What to produce: Each line below from the one containing "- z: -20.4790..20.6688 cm" through the one containing "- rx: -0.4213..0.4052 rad" should be output exactly as it stands, and no other line should appear.

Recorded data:
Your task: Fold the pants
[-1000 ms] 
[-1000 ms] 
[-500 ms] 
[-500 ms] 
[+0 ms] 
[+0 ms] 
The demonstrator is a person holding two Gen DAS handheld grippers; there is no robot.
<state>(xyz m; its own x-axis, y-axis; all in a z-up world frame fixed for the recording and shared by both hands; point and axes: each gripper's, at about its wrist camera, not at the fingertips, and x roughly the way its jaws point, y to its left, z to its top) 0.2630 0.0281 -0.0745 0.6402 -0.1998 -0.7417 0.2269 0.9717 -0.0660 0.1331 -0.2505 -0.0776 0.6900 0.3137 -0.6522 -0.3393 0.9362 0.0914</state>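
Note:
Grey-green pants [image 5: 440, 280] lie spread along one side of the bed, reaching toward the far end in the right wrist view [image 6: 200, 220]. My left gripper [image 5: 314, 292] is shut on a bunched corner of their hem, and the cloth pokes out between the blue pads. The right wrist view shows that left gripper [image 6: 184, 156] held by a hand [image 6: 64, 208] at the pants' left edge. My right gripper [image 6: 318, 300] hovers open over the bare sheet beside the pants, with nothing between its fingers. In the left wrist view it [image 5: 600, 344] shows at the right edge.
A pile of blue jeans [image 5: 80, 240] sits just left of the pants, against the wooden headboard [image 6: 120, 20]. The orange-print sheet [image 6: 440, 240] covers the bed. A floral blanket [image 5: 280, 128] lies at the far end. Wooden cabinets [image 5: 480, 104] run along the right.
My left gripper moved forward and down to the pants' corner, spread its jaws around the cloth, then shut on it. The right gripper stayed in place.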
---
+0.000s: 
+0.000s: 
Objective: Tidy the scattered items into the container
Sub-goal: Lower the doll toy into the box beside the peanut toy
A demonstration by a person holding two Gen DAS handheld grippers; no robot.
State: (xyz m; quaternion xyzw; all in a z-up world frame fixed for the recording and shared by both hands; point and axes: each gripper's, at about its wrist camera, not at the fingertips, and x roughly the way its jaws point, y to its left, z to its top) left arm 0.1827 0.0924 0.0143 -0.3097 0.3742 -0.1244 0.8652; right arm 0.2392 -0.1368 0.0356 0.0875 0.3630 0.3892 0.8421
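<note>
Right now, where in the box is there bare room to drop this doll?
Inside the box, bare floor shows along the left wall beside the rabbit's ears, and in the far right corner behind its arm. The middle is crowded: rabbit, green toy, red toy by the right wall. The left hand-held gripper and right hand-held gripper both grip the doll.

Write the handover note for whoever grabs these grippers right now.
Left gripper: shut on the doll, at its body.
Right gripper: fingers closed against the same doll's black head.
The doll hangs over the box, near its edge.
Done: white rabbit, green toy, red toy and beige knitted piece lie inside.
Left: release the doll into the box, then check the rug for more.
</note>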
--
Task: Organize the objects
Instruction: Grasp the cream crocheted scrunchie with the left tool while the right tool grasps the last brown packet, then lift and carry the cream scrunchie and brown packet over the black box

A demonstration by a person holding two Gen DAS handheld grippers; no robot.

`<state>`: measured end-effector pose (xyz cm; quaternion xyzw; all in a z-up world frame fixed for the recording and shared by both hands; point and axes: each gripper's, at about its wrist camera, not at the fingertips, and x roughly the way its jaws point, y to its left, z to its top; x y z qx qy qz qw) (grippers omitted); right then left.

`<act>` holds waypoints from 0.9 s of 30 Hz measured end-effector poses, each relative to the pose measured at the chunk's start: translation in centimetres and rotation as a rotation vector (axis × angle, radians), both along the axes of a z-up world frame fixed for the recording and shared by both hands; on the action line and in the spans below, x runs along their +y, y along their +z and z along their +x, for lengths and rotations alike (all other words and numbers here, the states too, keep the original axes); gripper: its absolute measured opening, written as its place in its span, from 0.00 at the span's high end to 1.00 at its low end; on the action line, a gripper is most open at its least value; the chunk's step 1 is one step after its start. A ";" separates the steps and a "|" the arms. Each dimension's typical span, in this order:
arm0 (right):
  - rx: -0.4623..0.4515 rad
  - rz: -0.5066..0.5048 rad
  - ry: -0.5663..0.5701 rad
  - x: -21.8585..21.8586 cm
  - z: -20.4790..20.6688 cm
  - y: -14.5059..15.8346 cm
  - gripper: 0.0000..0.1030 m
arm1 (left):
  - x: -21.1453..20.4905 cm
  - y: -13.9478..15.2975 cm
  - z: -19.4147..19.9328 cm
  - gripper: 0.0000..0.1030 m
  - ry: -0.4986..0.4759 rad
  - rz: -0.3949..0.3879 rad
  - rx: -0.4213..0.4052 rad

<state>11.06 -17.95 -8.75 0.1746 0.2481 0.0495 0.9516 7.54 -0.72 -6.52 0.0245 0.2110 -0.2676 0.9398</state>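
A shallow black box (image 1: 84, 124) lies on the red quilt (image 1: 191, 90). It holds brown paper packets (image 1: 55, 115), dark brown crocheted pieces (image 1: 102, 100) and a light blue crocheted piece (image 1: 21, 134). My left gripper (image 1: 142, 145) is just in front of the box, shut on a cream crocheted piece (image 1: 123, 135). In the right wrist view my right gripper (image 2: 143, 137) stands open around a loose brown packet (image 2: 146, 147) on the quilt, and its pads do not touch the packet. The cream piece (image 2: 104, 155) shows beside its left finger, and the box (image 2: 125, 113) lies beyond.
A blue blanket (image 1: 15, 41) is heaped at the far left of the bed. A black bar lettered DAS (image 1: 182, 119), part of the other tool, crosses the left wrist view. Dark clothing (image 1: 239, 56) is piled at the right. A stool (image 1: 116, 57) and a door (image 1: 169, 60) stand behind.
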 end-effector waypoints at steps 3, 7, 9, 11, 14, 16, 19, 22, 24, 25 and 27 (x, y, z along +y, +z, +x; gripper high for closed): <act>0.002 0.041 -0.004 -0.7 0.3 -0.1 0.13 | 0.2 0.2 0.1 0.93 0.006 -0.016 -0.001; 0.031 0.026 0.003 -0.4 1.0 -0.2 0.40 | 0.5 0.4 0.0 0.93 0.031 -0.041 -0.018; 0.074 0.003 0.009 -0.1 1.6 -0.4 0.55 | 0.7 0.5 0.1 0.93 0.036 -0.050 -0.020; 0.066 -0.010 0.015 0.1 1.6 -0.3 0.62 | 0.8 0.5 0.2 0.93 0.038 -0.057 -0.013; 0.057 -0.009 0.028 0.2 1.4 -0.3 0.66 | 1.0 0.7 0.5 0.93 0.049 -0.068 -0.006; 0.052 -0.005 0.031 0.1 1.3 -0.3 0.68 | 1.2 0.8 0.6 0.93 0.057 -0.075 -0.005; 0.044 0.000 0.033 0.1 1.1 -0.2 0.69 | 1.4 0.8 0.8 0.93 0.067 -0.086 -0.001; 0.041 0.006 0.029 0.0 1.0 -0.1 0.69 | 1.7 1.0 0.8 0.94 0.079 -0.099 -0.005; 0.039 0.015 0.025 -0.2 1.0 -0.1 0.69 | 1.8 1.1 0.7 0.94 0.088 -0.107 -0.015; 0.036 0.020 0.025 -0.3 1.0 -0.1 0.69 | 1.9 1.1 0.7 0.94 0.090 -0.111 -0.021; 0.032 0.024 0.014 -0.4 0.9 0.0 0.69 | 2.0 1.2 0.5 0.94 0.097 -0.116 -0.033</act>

Written response:
  - z: -20.4790..20.6688 cm
  - y: -14.5059..15.8346 cm
  - gripper: 0.0000..0.1030 m
arm1 (left):
  - x: -21.1453..20.4905 cm
  - y: -13.9478..15.2975 cm
  - z: -19.4147..19.9328 cm
  - gripper: 0.0000..0.1030 m
  - ry: -0.4986..0.4759 rad
  - rz: -0.3949..0.3879 rad
  - rx: -0.4213..0.4052 rad

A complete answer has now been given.